◆ Exercise description
Copy out the entire listing, keeping each line exactly as it is.

◆ Data section
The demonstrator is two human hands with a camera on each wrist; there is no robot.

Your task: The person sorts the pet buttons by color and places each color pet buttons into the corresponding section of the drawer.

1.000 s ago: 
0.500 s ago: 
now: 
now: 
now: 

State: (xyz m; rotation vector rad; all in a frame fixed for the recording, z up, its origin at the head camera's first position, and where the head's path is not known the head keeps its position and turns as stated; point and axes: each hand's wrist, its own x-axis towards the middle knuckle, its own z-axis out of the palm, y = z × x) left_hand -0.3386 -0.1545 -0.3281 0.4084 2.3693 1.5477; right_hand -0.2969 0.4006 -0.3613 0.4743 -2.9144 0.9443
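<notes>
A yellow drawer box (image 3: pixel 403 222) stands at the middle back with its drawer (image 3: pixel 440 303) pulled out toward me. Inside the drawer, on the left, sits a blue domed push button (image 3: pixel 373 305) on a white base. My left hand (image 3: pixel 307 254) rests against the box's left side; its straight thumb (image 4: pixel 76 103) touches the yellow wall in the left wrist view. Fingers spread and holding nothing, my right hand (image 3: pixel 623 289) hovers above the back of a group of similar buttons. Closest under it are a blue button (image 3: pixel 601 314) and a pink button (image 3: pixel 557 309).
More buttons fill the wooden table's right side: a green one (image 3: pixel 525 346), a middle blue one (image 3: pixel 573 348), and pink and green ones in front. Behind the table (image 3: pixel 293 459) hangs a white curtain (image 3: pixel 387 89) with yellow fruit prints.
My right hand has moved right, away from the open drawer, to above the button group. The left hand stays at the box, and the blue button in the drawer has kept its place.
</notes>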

◆ The completed task
The demonstrator is two human hands with a camera on each wrist; there is no robot.

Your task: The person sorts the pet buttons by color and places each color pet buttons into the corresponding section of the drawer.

1.000 s ago: 
0.500 s ago: 
now: 
now: 
now: 

State: (xyz m; rotation vector rad; all in a frame fixed for the recording, z up, its origin at the head camera's first position, and where the head's path is not known the head keeps its position and turns as stated; point and axes: each hand's wrist, its own x-axis towards the middle knuckle, its own z-axis out of the palm, y = z × x) left_hand -0.3386 -0.1545 -0.3281 0.4084 2.3693 1.5477; right_hand -0.2969 0.4006 -0.3613 0.4743 -2.9144 0.9443
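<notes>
A yellow drawer box (image 3: pixel 403 222) stands at the middle back with its drawer (image 3: pixel 440 303) pulled out toward me. Inside the drawer, on the left, sits a blue domed push button (image 3: pixel 373 305) on a white base. My left hand (image 3: pixel 307 254) rests against the box's left side; its straight thumb (image 4: pixel 76 103) touches the yellow wall in the left wrist view. Fingers spread and holding nothing, my right hand (image 3: pixel 623 289) hovers above the back of a group of similar buttons. Closest under it are a blue button (image 3: pixel 601 314) and a pink button (image 3: pixel 557 309).
More buttons fill the wooden table's right side: a green one (image 3: pixel 525 346), a middle blue one (image 3: pixel 573 348), and pink and green ones in front. Behind the table (image 3: pixel 293 459) hangs a white curtain (image 3: pixel 387 89) with yellow fruit prints.
My right hand has moved right, away from the open drawer, to above the button group. The left hand stays at the box, and the blue button in the drawer has kept its place.
</notes>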

This is the complete answer to the exercise.